# [Exercise description]
Transcribe the listing below word for word but skip its images.

# [Supplied information]
· · ·
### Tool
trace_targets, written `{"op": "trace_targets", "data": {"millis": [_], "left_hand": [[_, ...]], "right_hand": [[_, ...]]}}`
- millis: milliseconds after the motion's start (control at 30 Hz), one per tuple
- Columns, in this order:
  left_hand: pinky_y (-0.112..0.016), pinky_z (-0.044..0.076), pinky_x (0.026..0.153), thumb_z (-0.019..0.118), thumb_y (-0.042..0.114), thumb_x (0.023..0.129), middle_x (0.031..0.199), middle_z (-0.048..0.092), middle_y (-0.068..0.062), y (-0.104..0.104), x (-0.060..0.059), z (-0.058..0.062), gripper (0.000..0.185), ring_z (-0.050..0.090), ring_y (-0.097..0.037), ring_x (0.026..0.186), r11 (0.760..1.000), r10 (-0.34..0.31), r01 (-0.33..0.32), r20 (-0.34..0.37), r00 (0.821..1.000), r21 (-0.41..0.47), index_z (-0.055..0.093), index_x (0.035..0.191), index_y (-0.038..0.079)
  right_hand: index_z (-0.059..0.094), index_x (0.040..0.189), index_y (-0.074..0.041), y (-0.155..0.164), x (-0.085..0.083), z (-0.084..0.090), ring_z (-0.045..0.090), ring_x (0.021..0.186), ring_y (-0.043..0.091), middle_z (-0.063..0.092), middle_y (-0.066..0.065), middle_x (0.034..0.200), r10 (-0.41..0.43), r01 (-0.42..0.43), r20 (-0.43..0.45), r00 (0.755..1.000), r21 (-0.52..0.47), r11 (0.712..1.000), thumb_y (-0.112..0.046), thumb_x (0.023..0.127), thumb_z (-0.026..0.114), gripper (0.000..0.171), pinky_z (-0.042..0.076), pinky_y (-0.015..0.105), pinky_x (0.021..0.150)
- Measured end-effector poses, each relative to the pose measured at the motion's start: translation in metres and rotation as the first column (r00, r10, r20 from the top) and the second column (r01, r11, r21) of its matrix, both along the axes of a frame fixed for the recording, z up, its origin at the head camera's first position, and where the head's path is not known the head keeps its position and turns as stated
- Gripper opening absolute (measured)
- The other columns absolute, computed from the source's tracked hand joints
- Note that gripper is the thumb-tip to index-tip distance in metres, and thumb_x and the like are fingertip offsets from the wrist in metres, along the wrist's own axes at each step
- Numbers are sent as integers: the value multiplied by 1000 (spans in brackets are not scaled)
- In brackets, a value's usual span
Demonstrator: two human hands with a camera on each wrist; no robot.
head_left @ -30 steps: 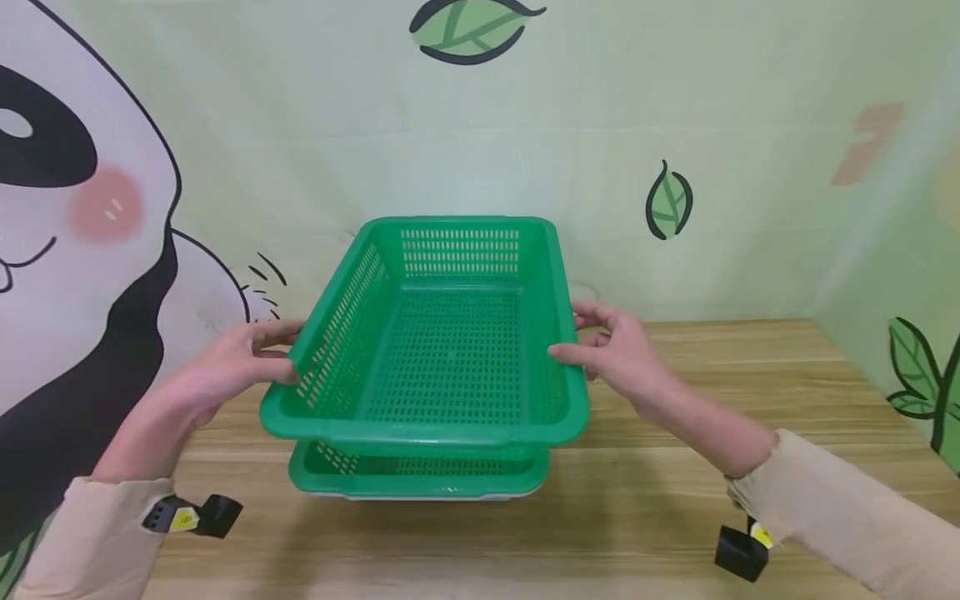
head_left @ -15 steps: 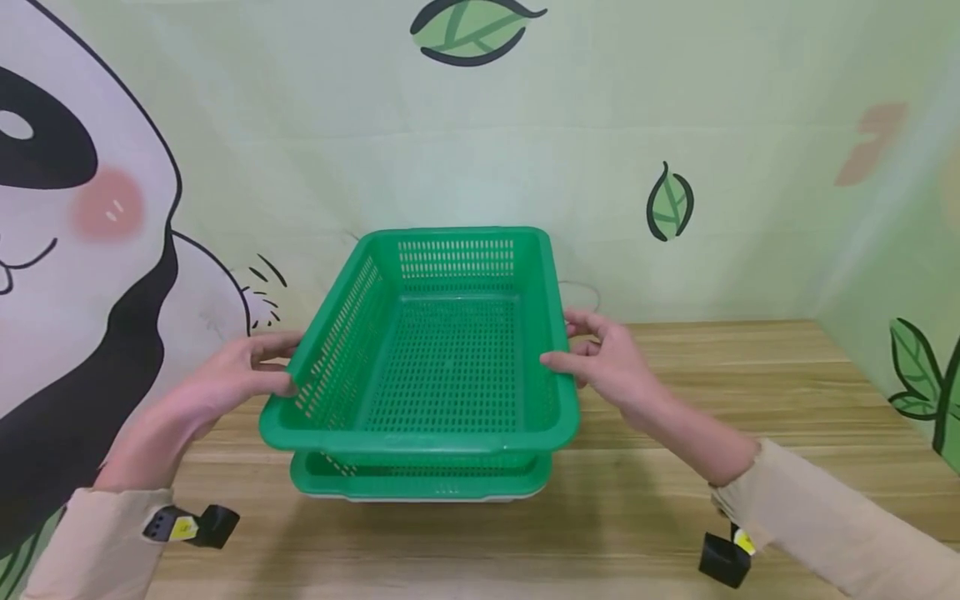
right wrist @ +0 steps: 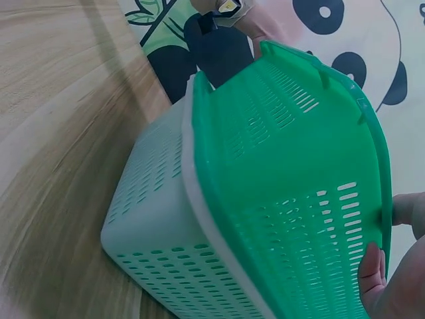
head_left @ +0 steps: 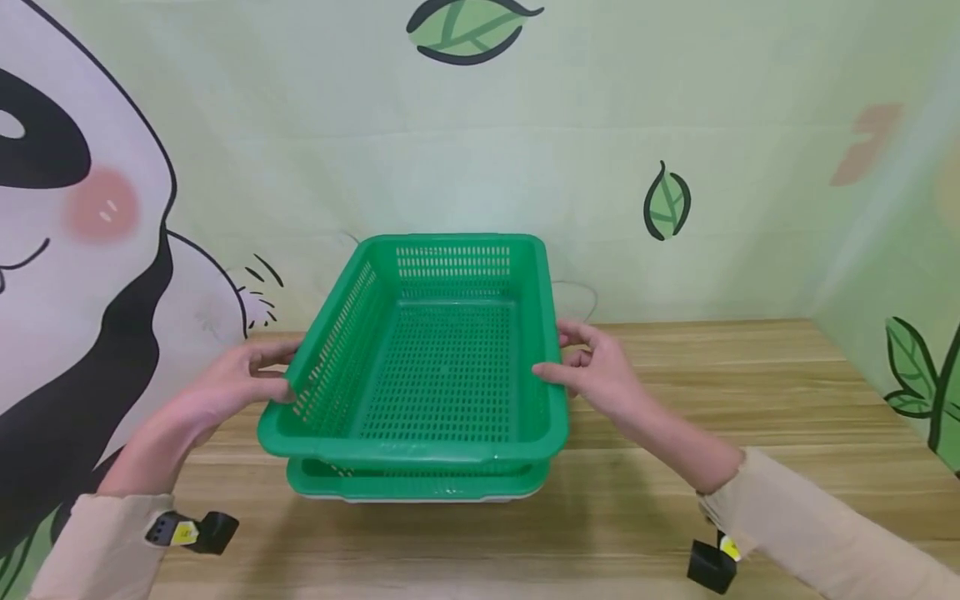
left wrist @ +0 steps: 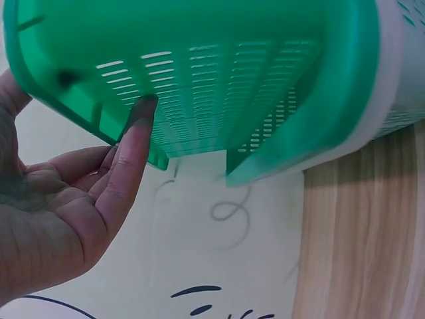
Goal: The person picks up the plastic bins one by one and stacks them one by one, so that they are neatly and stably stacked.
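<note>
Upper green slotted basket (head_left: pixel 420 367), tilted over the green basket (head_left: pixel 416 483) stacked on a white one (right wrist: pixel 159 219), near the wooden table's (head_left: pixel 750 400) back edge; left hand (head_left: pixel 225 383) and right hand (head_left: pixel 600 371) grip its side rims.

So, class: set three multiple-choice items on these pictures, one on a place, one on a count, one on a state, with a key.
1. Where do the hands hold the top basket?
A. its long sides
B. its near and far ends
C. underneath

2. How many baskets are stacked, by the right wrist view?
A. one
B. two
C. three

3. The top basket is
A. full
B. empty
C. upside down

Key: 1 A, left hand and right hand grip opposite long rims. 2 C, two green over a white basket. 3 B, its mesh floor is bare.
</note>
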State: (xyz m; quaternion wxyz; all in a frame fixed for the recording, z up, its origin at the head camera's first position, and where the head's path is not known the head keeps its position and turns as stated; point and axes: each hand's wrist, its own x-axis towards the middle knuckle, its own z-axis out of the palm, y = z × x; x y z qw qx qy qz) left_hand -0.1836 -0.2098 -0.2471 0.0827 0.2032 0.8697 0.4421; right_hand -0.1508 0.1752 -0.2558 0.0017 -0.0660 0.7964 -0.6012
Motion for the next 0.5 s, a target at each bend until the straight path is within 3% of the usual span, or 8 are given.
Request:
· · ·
# [Task response]
### Tool
trace_targets, written `{"op": "trace_targets", "data": {"millis": [_], "left_hand": [[_, ...]], "right_hand": [[_, ...]]}}`
- millis: milliseconds after the motion's start (control at 30 Hz), one per tuple
- Columns, in this order:
  left_hand: pinky_y (-0.112..0.016), pinky_z (-0.044..0.076), pinky_x (0.026..0.153), thumb_z (-0.019..0.118), thumb_y (-0.042..0.114), thumb_x (0.023..0.129), middle_x (0.031..0.199), middle_z (-0.048..0.092), middle_y (-0.068..0.062), y (-0.104..0.104), x (-0.060..0.059), z (-0.058..0.062), gripper (0.000..0.185), ring_z (-0.050..0.090), ring_y (-0.097..0.037), ring_x (0.026..0.186), r11 (0.760..1.000), r10 (-0.34..0.31), r01 (-0.33..0.32), r20 (-0.34..0.37), r00 (0.821..1.000), r21 (-0.41..0.47), index_z (-0.055..0.093), index_x (0.035..0.191), index_y (-0.038..0.079)
  right_hand: index_z (-0.059..0.094), index_x (0.040..0.189), index_y (-0.074..0.041), y (-0.155..0.164), x (-0.085..0.083), z (-0.084..0.090), ring_z (-0.045..0.090), ring_x (0.021..0.186), ring_y (-0.043..0.091), middle_z (-0.063..0.092), middle_y (-0.066..0.065), middle_x (0.034..0.200), r10 (-0.41..0.43), r01 (-0.42..0.43), r20 (-0.43..0.45), r00 (0.755..1.000), r21 (-0.52..0.47), r11 (0.712..1.000), thumb_y (-0.112..0.046), thumb_x (0.023..0.127), thumb_z (-0.026..0.114), gripper (0.000..0.171), pinky_z (-0.042..0.076), pinky_y (-0.015..0.105), pinky_x (0.021..0.150)
- Measured end-effector poses, each relative to the pose measured at the motion's start: translation in metres and rotation as the first column (r00, r10, r20 from the top) and the second column (r01, r11, r21) of its matrix, both along the axes of a frame fixed for the recording, z up, its origin at the head camera's first position, and where the head's path is not known the head keeps its position and turns as stated
- Gripper opening absolute (measured)
- The other columns absolute, computed from the source's tracked hand joints
- Note that gripper is the thumb-tip to index-tip distance in metres, and thumb_x and the like are fingertip offsets from the wrist in metres, along the wrist's own axes at each step
- Numbers are sent as integers: the value multiplied by 1000 (spans in brackets are not scaled)
- In brackets, a value's usual span
Demonstrator: two human hands with a camera on each wrist; no robot.
head_left @ -30 steps: 
head_left @ -15 steps: 
right wrist @ +0 steps: 
head_left @ +0 steps: 
left wrist @ +0 steps: 
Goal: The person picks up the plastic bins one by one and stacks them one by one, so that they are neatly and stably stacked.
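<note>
Upper green slotted basket (head_left: pixel 420 367), tilted over the green basket (head_left: pixel 416 483) stacked on a white one (right wrist: pixel 159 219), near the wooden table's (head_left: pixel 750 400) back edge; left hand (head_left: pixel 225 383) and right hand (head_left: pixel 600 371) grip its side rims.

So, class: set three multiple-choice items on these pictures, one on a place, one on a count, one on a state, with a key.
1. Where do the hands hold the top basket?
A. its long sides
B. its near and far ends
C. underneath

2. How many baskets are stacked, by the right wrist view?
A. one
B. two
C. three

3. The top basket is
A. full
B. empty
C. upside down

Key: 1 A, left hand and right hand grip opposite long rims. 2 C, two green over a white basket. 3 B, its mesh floor is bare.
</note>
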State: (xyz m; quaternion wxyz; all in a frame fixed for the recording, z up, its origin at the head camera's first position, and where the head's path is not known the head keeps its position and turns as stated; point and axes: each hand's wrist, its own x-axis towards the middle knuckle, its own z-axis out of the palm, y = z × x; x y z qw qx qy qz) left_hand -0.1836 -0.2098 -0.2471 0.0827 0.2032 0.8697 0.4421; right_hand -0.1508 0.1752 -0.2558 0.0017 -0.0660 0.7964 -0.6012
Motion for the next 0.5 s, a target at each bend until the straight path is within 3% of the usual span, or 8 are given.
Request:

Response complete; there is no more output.